A long-running case on whether you’re allowed access to view your own mobile phone metadata — retained by Australia’s telecommunications companies for government snooping, including comprehensive call logs and location data — and whether that data is classified as “personal information” has come to an unceremonious end.
Australia’s Federal Court has put a stop to a final attempt by Australia’s peak privacy advocates to restrict the retention and access of information by Australia’s telcos, and the judgment will have wide-ranging implications for what information is considered personal under the terms of the Privacy Act.
The judgment, delivered earlier this morning by the full bench of Justices Dowsett, Kenny and Edelman from Victoria’s Federal Court, dismissed the appeal made against Telstra by the Privacy Commissioner just over a year ago. With that, the matter has been closed and a final ruling laid down on a long-running test case.
In 2013 Ben Grubb, at the time a technology journalist and editor at Fairfax Media, petitioned Telstra for access to the same metadata that Australia’s largest telco already retained for access by government agencies on request, but was rejected by the telco’s own privacy department. A complaint to Australia’s Privacy Commissioner led to a protracted court stoush.
In May of 2015, the OAIC Privacy Commissioner Tim Pilgrim ruled that Telstra interfered with Grubb’s privacy by failing to provide him access to the metadata, a position that Telstra immediately appealed. That appeal was upheld by the Administrative Appeals Tribunal, and then escalated to the Federal Court after the Privacy Commissioner appealed that.
In the appeals process which saw the initial ruling overturned in favour of Telstra, AAT deputy president Stephanie Forgie likened the metadata situation to her own car’s service history, saying that the records kept at a mechanic responsible for maintaining the vehicle were about the vehicle but not the owner of the vehicle: “It is information about the car, or the repairs, but not about me”.
Telstra’s essential position was that the metadata attached to Grubb’s mobile phone number and Telstra account was not metadata specifically about Grubb; it was “not information about an individual whose identity can reasonably be ascertained from the information in isolation”. Instead, the metadata that Telstra retained — and continues to retain — is in reference to the account but not the account owner, even if the owner is inextricably tied to the account.
The Court’s dismissal of the appeal and finalising of the existing judgment today effectively enshrines that into law, drastically narrowing the definition of “personal information” under the Privacy Act.
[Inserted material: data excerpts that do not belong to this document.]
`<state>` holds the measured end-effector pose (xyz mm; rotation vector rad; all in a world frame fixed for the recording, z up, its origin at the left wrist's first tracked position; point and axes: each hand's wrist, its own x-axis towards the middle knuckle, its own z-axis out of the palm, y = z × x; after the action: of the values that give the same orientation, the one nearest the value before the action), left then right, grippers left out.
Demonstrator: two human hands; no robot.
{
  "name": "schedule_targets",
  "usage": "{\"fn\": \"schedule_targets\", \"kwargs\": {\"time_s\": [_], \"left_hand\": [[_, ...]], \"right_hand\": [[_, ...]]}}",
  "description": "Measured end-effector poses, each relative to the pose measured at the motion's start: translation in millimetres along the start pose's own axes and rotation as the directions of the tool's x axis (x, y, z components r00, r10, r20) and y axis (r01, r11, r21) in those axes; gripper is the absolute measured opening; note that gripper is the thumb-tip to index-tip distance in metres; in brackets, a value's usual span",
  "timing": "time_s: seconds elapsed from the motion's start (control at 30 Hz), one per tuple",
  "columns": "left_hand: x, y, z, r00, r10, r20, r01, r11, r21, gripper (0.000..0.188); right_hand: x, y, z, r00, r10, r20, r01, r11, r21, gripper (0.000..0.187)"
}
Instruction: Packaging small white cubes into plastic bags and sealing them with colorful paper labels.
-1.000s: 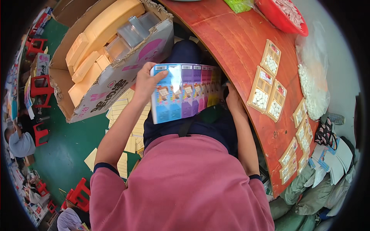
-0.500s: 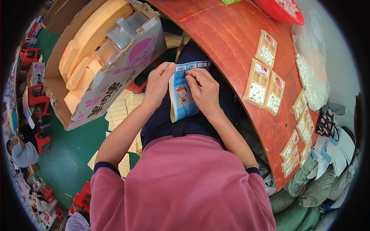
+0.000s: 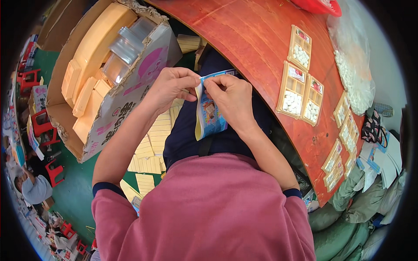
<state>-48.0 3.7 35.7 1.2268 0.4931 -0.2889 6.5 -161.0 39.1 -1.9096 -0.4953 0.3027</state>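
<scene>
Over my lap is a blue printed sheet (image 3: 210, 117), its left edge curling to show a pale yellow underside; it looks like a label sheet. My left hand (image 3: 175, 89) pinches its upper left corner between thumb and fingers. Close beside it, my right hand (image 3: 233, 99) has thumb and forefinger closed on the sheet's upper part and covers much of its right half. The two sets of fingertips nearly meet at the top edge. Whether a small piece sits between them cannot be made out.
At left stands a cardboard box (image 3: 130, 102) of yellow plastic trays and clear cases. The red-brown table (image 3: 244, 39) at right bears divided trays (image 3: 292, 89) with white pieces and a bag of white pieces (image 3: 355, 82). Yellow trays (image 3: 152, 143) lie on the green floor.
My left hand has turned inward and now pinches the sheet's corner. My right hand has moved slightly, its fingertips closer to the left ones. The view has shifted a little.
</scene>
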Motion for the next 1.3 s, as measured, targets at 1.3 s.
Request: {"fn": "schedule_targets", "kwargs": {"time_s": [1.3], "left_hand": [[13,-24,8,0.991,0.082,-0.102,-0.059,0.976,0.209,0.016]], "right_hand": [[-7,39,-51,0.703,-0.697,0.142,0.71,0.674,-0.203,0.012]]}}
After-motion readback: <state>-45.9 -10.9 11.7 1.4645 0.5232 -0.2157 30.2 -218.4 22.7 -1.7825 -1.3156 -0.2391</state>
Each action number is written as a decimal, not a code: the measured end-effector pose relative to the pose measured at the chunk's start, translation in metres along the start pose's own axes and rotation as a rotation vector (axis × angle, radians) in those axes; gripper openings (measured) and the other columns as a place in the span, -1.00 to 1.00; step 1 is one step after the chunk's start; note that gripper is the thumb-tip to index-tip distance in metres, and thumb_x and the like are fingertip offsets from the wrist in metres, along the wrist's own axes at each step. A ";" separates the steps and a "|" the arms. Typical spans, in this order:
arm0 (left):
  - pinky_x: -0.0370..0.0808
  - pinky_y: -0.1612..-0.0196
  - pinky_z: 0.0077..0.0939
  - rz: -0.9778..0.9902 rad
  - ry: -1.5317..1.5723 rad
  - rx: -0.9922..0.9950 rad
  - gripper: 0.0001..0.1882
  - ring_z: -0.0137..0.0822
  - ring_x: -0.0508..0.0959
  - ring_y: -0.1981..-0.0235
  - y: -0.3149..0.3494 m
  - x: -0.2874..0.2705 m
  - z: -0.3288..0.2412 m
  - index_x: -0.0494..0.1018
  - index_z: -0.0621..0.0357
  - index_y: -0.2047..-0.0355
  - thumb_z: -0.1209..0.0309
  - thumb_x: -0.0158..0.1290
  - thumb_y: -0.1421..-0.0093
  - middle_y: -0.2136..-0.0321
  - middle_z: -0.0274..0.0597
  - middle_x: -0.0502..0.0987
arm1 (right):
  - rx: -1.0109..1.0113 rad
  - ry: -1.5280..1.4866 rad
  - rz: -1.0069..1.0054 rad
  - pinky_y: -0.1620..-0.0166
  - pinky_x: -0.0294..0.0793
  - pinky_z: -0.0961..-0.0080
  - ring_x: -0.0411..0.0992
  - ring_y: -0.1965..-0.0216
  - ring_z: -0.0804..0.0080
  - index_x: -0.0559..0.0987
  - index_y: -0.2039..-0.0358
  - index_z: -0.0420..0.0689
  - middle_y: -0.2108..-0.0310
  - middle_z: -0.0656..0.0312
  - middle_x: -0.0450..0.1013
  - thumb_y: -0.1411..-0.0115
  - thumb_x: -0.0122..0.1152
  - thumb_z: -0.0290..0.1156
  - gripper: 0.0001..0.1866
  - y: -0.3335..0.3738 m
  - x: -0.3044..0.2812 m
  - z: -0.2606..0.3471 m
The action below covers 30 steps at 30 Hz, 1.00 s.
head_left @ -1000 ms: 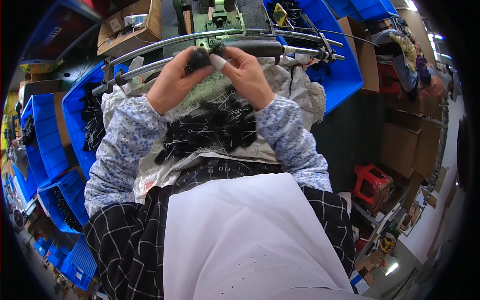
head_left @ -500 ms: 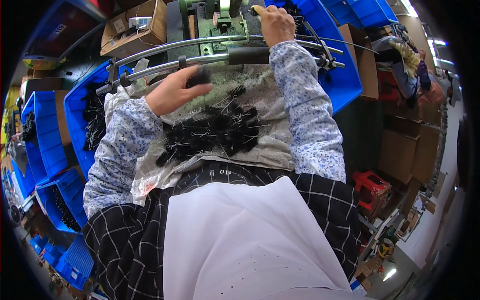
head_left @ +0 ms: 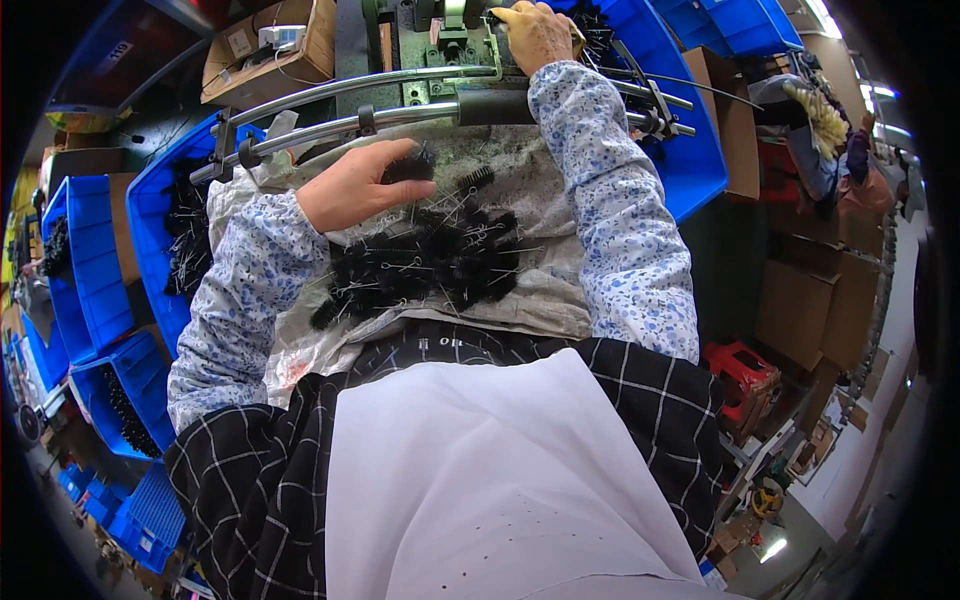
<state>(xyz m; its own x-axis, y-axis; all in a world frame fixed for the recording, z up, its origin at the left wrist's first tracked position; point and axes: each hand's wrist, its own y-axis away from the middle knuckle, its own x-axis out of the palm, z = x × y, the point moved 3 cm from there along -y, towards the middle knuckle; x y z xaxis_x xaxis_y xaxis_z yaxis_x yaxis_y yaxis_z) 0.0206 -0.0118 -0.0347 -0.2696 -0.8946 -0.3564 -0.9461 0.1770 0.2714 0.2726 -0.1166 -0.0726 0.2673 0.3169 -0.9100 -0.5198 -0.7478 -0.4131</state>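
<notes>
My left hand hovers over the cloth-covered lap, thumb and fingers closed round a black bristle brush. Below it lies a pile of small black twisted-wire brushes with thin metal wire ends, on a dirty whitish cloth. Up at the right side of a green metal machine, my right hand has its fingers closed, with yellow covering on a fingertip. Whatever those fingers pinch is too small to make out.
Two curved metal rails cross in front of the machine. A blue bin stands at the right and another blue bin with black brushes at the left. A cardboard box is at the back left; a red stool sits at right.
My right hand has shifted left, closer to the machine's middle. The left hand has moved slightly right and down, still with the black brush.
</notes>
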 end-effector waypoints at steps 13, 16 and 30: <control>0.43 0.18 -0.58 0.038 0.019 0.019 -0.50 -0.43 0.44 0.25 -0.004 -0.006 -0.008 0.31 0.32 0.08 0.17 0.12 -0.13 0.30 -0.19 0.46 | 0.284 0.032 0.047 0.05 0.26 0.07 0.39 0.11 0.20 0.53 0.07 0.06 0.22 0.18 0.49 0.01 0.21 -0.12 -0.55 0.035 -0.007 -0.035; 0.42 0.16 -0.59 0.046 -0.041 0.016 -0.46 -0.41 0.44 0.23 -0.004 -0.008 -0.012 0.31 0.33 0.05 0.16 0.12 -0.12 0.27 -0.14 0.46 | 0.264 -0.005 0.032 0.02 0.26 0.10 0.37 0.03 0.16 0.52 0.06 0.03 0.18 0.13 0.49 0.00 0.20 -0.18 -0.56 0.031 -0.003 -0.024; 0.33 -0.08 -0.35 0.025 -0.115 0.001 -0.21 -0.04 0.38 -0.04 -0.005 -0.014 -0.005 0.23 0.45 -0.06 -0.02 0.11 -0.07 0.02 0.22 0.37 | 0.272 -0.015 -0.019 0.19 0.28 0.12 0.39 0.19 0.21 0.56 0.44 -0.04 0.40 0.23 0.50 -0.02 0.03 -0.32 -0.83 0.006 -0.003 0.050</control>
<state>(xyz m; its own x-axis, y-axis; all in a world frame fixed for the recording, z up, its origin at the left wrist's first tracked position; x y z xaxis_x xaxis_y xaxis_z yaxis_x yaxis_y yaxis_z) 0.0302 -0.0023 -0.0268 -0.3123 -0.8368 -0.4497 -0.9387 0.1993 0.2811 0.2284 -0.0933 -0.0746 0.2680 0.3392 -0.9017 -0.7145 -0.5579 -0.4222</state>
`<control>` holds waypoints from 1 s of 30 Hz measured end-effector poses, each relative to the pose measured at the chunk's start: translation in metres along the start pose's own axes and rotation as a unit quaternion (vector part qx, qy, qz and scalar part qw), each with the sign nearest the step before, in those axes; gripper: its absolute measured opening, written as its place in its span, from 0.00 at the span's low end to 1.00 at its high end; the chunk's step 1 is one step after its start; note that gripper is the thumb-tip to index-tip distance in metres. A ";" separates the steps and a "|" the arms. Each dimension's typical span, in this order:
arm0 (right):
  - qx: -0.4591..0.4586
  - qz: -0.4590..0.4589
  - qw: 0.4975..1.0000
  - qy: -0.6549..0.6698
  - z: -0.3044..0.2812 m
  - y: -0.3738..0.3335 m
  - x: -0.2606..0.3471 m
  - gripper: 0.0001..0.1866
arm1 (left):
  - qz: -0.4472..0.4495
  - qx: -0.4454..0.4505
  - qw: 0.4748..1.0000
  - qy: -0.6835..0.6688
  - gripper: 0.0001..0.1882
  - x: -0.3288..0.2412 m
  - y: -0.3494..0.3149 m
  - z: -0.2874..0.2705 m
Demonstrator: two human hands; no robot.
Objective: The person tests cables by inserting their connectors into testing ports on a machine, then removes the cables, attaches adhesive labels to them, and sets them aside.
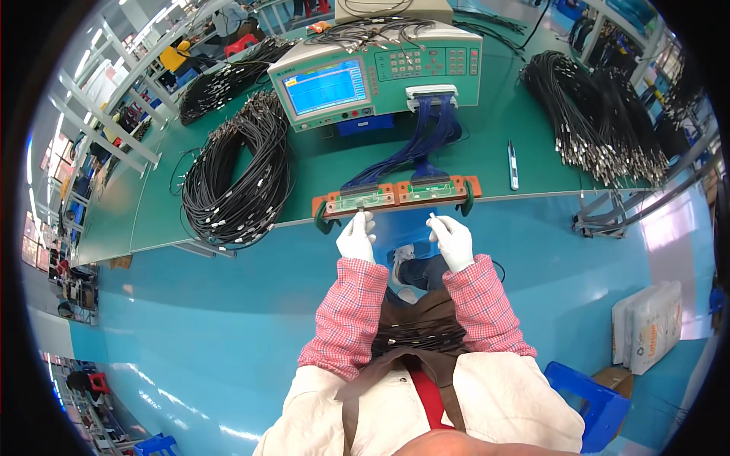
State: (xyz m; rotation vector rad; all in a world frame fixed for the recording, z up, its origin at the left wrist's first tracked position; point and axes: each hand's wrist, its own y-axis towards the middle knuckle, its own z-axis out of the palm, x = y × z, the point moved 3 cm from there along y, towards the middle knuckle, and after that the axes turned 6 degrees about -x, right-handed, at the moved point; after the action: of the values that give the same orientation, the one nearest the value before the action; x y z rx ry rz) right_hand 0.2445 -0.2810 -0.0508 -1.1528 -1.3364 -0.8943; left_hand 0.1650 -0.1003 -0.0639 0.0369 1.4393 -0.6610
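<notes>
My left hand (356,239), in a white glove, is closed in a pinch at the front edge of the left green circuit board (360,201). A small connector end shows at its fingertips, against the board. My right hand (453,242), gloved too, pinches a small pale cable connector (433,216) just in front of the right circuit board (430,189), apart from it. Both boards sit on an orange-brown test fixture (396,195) clamped to the table edge. Blue wires (433,137) run from the boards up to the tester (380,72), whose screen is lit.
Coiled black cables (199,178) lie left of the fixture, and more cable bundles (582,114) hang over the right edge. A pen-like tool (512,166) rests on the green table (487,163). Cables (418,334) lie across my lap. A blue stool (585,403) stands at lower right.
</notes>
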 end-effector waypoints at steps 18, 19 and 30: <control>-0.009 0.231 0.956 0.180 0.005 0.028 0.005 0.10 | 0.050 0.019 0.993 0.105 0.16 -0.003 0.005 -0.069; -0.010 0.232 0.956 0.179 0.004 0.028 0.004 0.10 | 0.051 0.003 0.992 0.113 0.15 -0.001 0.003 -0.082; -0.105 0.193 0.934 0.281 0.013 0.028 0.000 0.07 | 0.004 -0.125 0.971 0.202 0.15 0.071 0.022 -0.240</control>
State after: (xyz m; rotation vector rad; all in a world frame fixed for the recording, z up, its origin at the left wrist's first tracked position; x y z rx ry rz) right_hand 0.2678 -0.2620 -0.0555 -1.1506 -0.5356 -0.9883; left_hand -0.0421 -0.0122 -0.1759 -0.0216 1.9070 -0.4746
The Australian Privacy Foundation pushed hard, including in submitting documents to the Court, for telecommunications metadata to be classified as personal information under the Act — saying its “highly revelatory” and valuable nature, as well as the potential for deidentified metadata to be re-linked with individual profiles through data matching, should necessarily impose limits on its collection and use by governments and private enterprises alike.
This story originally appeared on Gizmodo.
Comments
7 responses to “Telstra Just Won An Important Case About Your Metadata”
I think this sets a dangerous precedent in many industries, especially at the moment the Automotive industry. With the big moral debate about who owns vehicle information (with most cars now containing lots of data with connected car systems) this means that the customer won’t own their own data, and that is could land in the hands of the vehicle manufacturers or service companies.
Kind of stupid. We don’t live in a police state, nor do we want to. We give up a lot of freedoms to be able to live in a stable and reasonably weel-regulated society. However, the powers that be should not have the right to be non-transparent about the information they hold on us.
The Court’s interpretation seems ridiculous because if the information isn’t personal information about the account holder then what is it? As far as the other government agencies and the secret agencies are concerned, the whole point is that it DOES provide – or can be very easily used to determine – personal information about the account holder.
I’m confused
So if the government alleges that a person is involved in criminal activity using metadata tied to an account, it is the account that is tied to the criminal activity, not the account owner, even if the owner was inexplicably tied to the account???
doesn’t that draw questions over alot of those terrorism cases?
Exactly, haven’t they just raised the bar for the burden of proof? The call/sms is no longer directly linked to the owner of the account, but just related to the account, so wouldn’t they now have to provide more evidence to draw a clear link between the owner of the account and the activity e.g. capture images of the owner making calls/sms at the same time as the recorded data?
Correct.
If the phone shows it in a certain location, it’s the phone in that location, not the owner. The court would have to prove he had the phone at the time.
If the phone was used for criminal activity, the owner can be held responsible and charged, if it was just in the location, they have to prove who had it at the time.
Could this logic also apply to say pirate downloads?
The account downloaded the material, not the name of the account.
IANAL. I don’t see why not. Many judges have ruled “IP address does not equal person”. It’s like how people can get away with traffic offences, they can only charge the person doing the offence, not the owner.